ガソリン・パティキュレート・フィルター(GPF)は,自動車排ガス中の粒子状物質(PM)を捕集する重要な後処理装置です.近年では,PM捕集機能に加えて排気浄化機能を同時に担う,触媒粒子担持型GPFの開発が進められています.しかし,触媒粒子やPMの堆積によってフィルター内部の流れが妨げられると,圧力損失が増加し,燃費や性能に影響を及ぼします.本研究室では,触媒粒子担持型GPF製造装置の開発,微細構造の可視化,微細構造シミュレーションを組み合わせ,低圧損で高い捕集・浄化性能を有する次世代GPFの設計に取り組んでいます.

図2: 触媒粒子担持型GPFにおける粒子堆積と圧力損失評価

多孔体・積層体の一体焼結挙動と構造形成メカニズムの解明

セラミックス多孔体や積層体の性能・信頼性を高めるためには,焼結中に進行する粒子間結合,空隙形状の変化,収縮挙動を理解し,制御することが重要です.特に,一体焼結プロセスでは,材料ごとの収縮速度差,熱膨張差,酸化などに伴う化学膨張ひずみが複雑に影響し,そり変形,残留応力,界面剥離,クラック生成を引き起こすことがあります.本研究室では,高温その場観察,微細構造計測,凍結成形実験,キネティックモンテカルロ法による焼結解析,有限要素法を組み合わせ,焼結中の構造形成,収縮異方性,変形・応力発生メカニズムを明らかにし,高信頼な多孔体・積層体を実現するための製造プロセス設計に取り組んでいます.

図3:多孔体・積層体の焼結挙動と変形メカニズム解析

実験・解析・AIを融合したマルチスケール設計

材料内部の微細構造は,製品全体の性能や信頼性に大きな影響を与えます. 本研究室では,実験観察や各種測定で得られた構造・現象をもとに,離散要素法,キネティックモンテカルロ法,有限要素法,ペリダイナミクス破壊解析,流体解析などの数値シミュレーションを組み合わせ, メゾスケールの材料挙動からマクロな製品性能までをつなぐ解析技術を開発しています.計算結果は実験観察・測定結果と照合することを重視し,モデルの妥当性を検証しながら,信頼性の高い予測技術の構築を目指しています.さらに,製造プロセスや微細構造を計算機上で再現するデジタルツイン型シミュレーターを構築し,深層学習技術を活用した仮想微細構造の生成,応力解析の高速化,材料物性の逆解析にも取り組んでいます.
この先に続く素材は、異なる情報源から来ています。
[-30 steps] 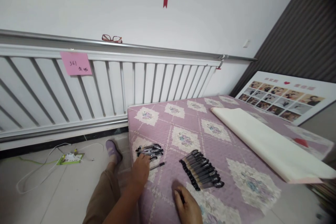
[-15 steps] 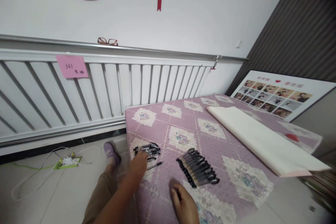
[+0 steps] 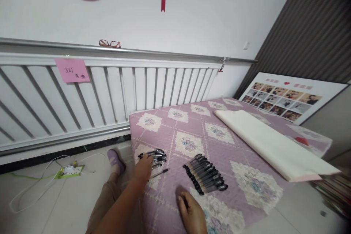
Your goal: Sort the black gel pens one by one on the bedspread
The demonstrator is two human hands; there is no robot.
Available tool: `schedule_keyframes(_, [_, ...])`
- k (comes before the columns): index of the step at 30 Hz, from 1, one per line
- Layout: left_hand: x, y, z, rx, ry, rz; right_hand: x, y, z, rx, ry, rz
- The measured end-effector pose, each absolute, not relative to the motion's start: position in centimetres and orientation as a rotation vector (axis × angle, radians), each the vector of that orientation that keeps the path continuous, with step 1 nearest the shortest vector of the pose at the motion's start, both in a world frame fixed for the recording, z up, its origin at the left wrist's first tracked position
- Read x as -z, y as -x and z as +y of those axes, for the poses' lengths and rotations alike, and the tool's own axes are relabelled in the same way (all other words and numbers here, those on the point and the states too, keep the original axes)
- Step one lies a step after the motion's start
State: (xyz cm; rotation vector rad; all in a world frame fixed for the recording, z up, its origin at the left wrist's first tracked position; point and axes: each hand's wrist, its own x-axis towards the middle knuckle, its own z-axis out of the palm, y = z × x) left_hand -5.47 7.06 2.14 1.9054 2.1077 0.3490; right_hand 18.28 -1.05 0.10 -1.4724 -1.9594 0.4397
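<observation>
My left hand (image 3: 144, 168) is on a loose pile of black pens (image 3: 159, 157) near the bed's left edge. Its fingers are pressed together over the pile's left end, closed on a pen mostly hidden beneath them. A single thin pen (image 3: 159, 174) lies apart, just below the pile. To the right, several clear-barrelled pens with black caps (image 3: 204, 175) lie side by side in a slanting row. My right hand (image 3: 192, 212) rests on the bedcover below that row, fingers curled in loosely, with nothing visible in them.
The purple patterned bedcover (image 3: 170, 131) carries a folded cream sheet (image 3: 263, 142) at right. A white radiator (image 3: 142, 84) runs behind, with glasses (image 3: 109, 44) on its pipe. A power strip (image 3: 69, 172) with cables lies on the floor. A photo board (image 3: 287, 97) leans at far right.
The view has shifted slightly, moving everything a little to the left. Both hands stay near the same places on the bed, and the pen row is unchanged.
</observation>
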Motion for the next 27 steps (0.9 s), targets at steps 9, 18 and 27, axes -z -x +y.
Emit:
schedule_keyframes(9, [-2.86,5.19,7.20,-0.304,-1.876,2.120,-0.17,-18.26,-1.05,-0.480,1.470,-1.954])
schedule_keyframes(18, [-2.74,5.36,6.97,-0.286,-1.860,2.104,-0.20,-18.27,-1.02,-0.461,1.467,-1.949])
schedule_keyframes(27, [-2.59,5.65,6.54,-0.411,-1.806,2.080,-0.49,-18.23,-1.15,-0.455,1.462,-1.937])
図4: 実験・解析・AIを融合したマルチスケール設計

ナノスケール材料挙動の分子シミュレーション解析

材料の性能や信頼性を根本から理解するためには,原子・分子スケールで生じる欠陥移動,拡散,転位運動などの素過程を明らかにすることが重要です. しかし,これらのナノスケール現象を実験のみで高精度に観察・評価することは容易ではありません.本研究室では,分子動力学法などの分子シミュレーションを用いて,固体材料中のナノ欠陥挙動や界面現象を計算機上で解析し,材料における原子空孔拡散,耐熱合金中の転位挙動,界面剥離プロセスなどの基礎的理解に取り組んでいます.